The Phase-2 Upgrade of the CMS Data Acquisition system

Emilio Meschi (CERN EP-CMD), Andrea Bocci (CERN EP-CMD), Frans Meijers (CERN EP-CMD), Jeroen Hegeman (CERN EP-CMD) 13th Dec 2022

CMS Data Acquisition System

Even though Run-3 data taking has only just started, the preparations for the next phase of the LHC physics programme are well under way. Just like the LHC, during LS3 many of the LHC experiments will receive significant upgrades.

In order to maintain its excellent physics performance under the increased instantaneous luminosity of the High-Luminosity LHC, the CMS experiment aims at an improved detector resolution, with a fully redesigned inner and outer tracker and a new new high-granularity end-cap calorimeter, as well as the addition of timing information to the detected physics objects. The new outer tracker will also provide tracking information to the first-level trigger.

Following the present established design, the CMS trigger and data acquisition system (DAQ) will continue to feature two trigger levels, with only one synchronous hardware-based Level-1 Trigger, consisting of custom electronic boards and operating on dedicated data streams, and a second level, the High Level Trigger (HLT), using software algorithms running asynchronously on commercial computing hardware and making use of the full detector data to select events for offline storage and analysis. The completely redesigned Level-1 trigger system will make use of tracking information and particle-flow algorithms to select events at a rate of up to 750 kHz (to be compared with a maximum Level-1 accept rate of 100 kHz for Phase-1) to maintain the efficiency of the signal selection at the level of the Phase-1 performance, while enabling or enhancing the selection of possible new physics leading to unconventional signatures.

The DAQ system is then tasked to provide the data pathway and time decoupling between the synchronous detector readout and data reduction, the asynchronous selection of interesting events in the HLT, their intermediate or temporary local storage at the experiment site, and the transfer to Tier-0 for offline permanent storage and analysis.

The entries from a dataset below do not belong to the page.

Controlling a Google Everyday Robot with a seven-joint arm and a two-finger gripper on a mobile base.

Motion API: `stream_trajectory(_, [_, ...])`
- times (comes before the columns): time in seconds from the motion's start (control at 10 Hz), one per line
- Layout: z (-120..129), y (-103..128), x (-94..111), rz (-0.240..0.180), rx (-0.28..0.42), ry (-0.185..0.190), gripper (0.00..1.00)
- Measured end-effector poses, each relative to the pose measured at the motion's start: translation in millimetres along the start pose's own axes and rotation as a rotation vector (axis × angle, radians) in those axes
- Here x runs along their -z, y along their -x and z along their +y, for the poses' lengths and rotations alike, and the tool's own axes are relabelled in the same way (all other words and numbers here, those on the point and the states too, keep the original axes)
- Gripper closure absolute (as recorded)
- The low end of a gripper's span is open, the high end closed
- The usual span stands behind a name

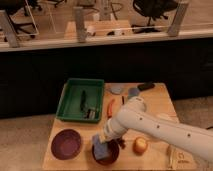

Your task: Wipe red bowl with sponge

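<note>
The red bowl [112, 155] sits near the front edge of the wooden table, mostly covered by my arm. The sponge [101, 148], a blue-grey block, is pressed down inside the bowl on its left side. My gripper [105, 141] is directly over the bowl at the end of the white arm, which reaches in from the right, and it is shut on the sponge.
A purple dish [66, 144] lies left of the bowl. A green tray [70, 102] with utensils stands behind it. An orange carrot [111, 107], a small blue-grey cup [133, 92], a dark object [146, 86] and a round yellow-red fruit [140, 145] are around the arm.
</note>
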Motion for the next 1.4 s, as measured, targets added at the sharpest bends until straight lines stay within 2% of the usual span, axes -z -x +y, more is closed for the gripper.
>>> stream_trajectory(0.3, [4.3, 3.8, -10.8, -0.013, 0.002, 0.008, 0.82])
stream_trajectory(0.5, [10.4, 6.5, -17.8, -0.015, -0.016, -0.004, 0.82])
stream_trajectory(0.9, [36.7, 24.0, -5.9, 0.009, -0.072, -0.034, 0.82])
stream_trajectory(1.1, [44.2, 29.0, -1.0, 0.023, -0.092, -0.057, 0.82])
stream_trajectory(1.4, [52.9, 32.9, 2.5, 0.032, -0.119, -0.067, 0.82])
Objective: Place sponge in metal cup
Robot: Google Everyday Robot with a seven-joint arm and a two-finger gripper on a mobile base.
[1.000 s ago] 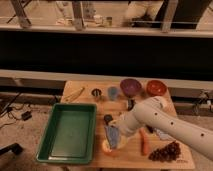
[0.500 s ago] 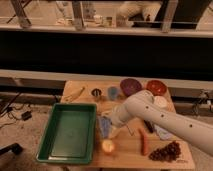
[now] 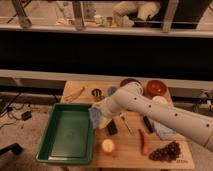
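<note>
Reaching in from the lower right, the white arm (image 3: 165, 112) stretches across the wooden worktop (image 3: 131, 150) toward the left, its long forearm sloping gently upward to a bent wrist joint near the middle of the worktop. From that joint the last link turns down and to the left, ending in the pincer (image 3: 99, 114) just beside the right rim of the green tray (image 3: 67, 132). The pincer looks closed on the sponge (image 3: 93, 119), a pale blue-grey block that hangs at its tip, over the tray's right edge; whether the sponge touches the rim cannot be told. The metal cup (image 3: 96, 92) stands upright toward the back of the worktop, behind the pincer and apart from the sponge. A banana (image 3: 75, 94) lies to the left of the cup. Behind the arm's wrist joint sit a purple bowl (image 3: 129, 81), partly hidden by it, and a red bowl (image 3: 156, 88) to its right. In front of the arm lie a small black object (image 3: 112, 127), a round orange fruit (image 3: 108, 145), a red pepper (image 3: 143, 142) and a bunch of dark grapes (image 3: 167, 151).
</note>
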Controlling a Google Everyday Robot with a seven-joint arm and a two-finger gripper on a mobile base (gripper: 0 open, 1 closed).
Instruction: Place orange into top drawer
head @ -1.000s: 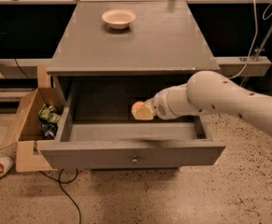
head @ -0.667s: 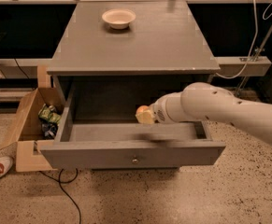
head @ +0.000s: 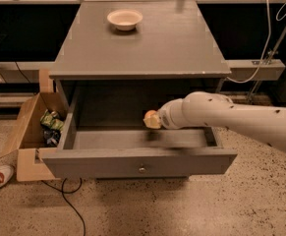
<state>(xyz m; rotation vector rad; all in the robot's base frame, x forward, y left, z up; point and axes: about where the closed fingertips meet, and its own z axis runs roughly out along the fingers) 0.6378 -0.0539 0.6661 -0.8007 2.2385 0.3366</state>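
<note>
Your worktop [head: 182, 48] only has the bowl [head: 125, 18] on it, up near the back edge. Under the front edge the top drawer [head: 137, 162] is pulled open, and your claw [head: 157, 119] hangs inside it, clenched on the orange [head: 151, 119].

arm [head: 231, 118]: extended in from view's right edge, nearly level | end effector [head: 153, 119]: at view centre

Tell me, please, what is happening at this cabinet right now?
The robot's arm reaches from the right into the open top drawer. The gripper hangs above the drawer's floor with the orange at its tip; the orange seems not yet set down. A cream bowl sits on the cabinet top, and a cardboard box stands beside the cabinet.
</note>
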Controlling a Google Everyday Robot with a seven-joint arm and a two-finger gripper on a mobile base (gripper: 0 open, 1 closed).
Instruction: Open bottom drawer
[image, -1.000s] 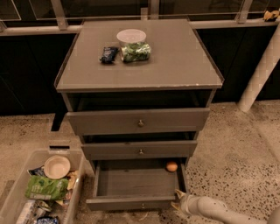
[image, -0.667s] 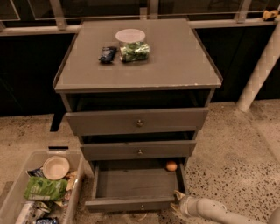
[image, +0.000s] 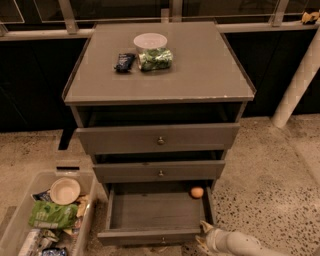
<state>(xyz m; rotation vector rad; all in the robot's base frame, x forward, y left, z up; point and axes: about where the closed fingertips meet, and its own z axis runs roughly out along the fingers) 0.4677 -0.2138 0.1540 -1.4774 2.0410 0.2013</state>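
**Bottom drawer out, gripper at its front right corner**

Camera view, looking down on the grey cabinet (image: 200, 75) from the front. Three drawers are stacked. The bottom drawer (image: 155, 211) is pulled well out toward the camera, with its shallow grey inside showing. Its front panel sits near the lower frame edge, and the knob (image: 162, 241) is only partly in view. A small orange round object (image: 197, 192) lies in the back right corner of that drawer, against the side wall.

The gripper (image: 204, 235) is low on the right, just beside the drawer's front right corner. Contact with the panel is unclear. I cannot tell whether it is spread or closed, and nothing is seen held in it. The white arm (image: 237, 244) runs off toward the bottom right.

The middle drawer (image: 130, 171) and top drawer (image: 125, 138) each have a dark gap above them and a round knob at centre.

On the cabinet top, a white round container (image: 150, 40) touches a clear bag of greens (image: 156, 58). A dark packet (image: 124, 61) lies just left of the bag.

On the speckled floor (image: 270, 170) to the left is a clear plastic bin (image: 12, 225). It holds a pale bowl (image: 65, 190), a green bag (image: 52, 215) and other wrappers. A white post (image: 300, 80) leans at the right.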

From the DAQ system point of view, the upgrade of the detector and Level-1 trigger, and the increased accept rate, will result in the need to support a vastly increased throughput. The event size increases to approximately 8.5 MB, which, at an expected trigger rate of 750 kHz, translates into an overall data throughput in excess of 50 Tb/s. (I.e., a 30-fold increase with respect to the current system.). The architecture of the Phase-2 CMS DAQ (see the figure below) represents a judicious evolution of the current system, taking into account the experience gained with its different incarnations since the start of operations in 2008. The on-detector front-end electronics sends the physics data to off-detector back-ends over radiation tolerant optical links (lpGBT and versatile Link+) developed at CERN. The back-end boards, implemented as independent cards hosted in ATCA crates in the CMS service cavern, govern the communication with the front-ends and forward the received physics data via point-to-point optical links to a common DAQ board: the DAQ and Timing Hub (DTH400).

The DTH400 in turn aggregates the data over a full orbit of the LHC, and then transmits them over a commercial data-to-surface network to the computing centre, located in a surface building at the LHC Point 5. There, in a compute cluster composed of commercial CPU and GPU nodes, the High Level Trigger reconstructs the collision data and selects events for further analysis at an approximate rate of 10 kHz. These events are stored locally, before being transferred to the CERN computing centre for offline reconstruction and permanent storage.

Figure 1: Principle architecture of the CMS Phase-2 DAQ.

Unified detector-DAQ interface: the DTH400 and DAQ800 custom ATCA boards

The DTH400 is a custom ATCA board used to interface the back-end crates to the central trigger and synchronisation system, the central DAQ system, as well as the CMS network for control and monitoring. It hosts two interlinked units: one dedicated to clock distribution and data-taking synchronisation, and one dedicated to the DAQ functionality. Each of these units is designed around a Xilinx VU35P FPGA. This FPGA was chosen for its built-in high bandwidth memory, which is required for the DAQ unit to provide sufficient data buffering in going from the LHC-synchronous back-end realm to the asynchronous world of the commercial networks and compute nodes.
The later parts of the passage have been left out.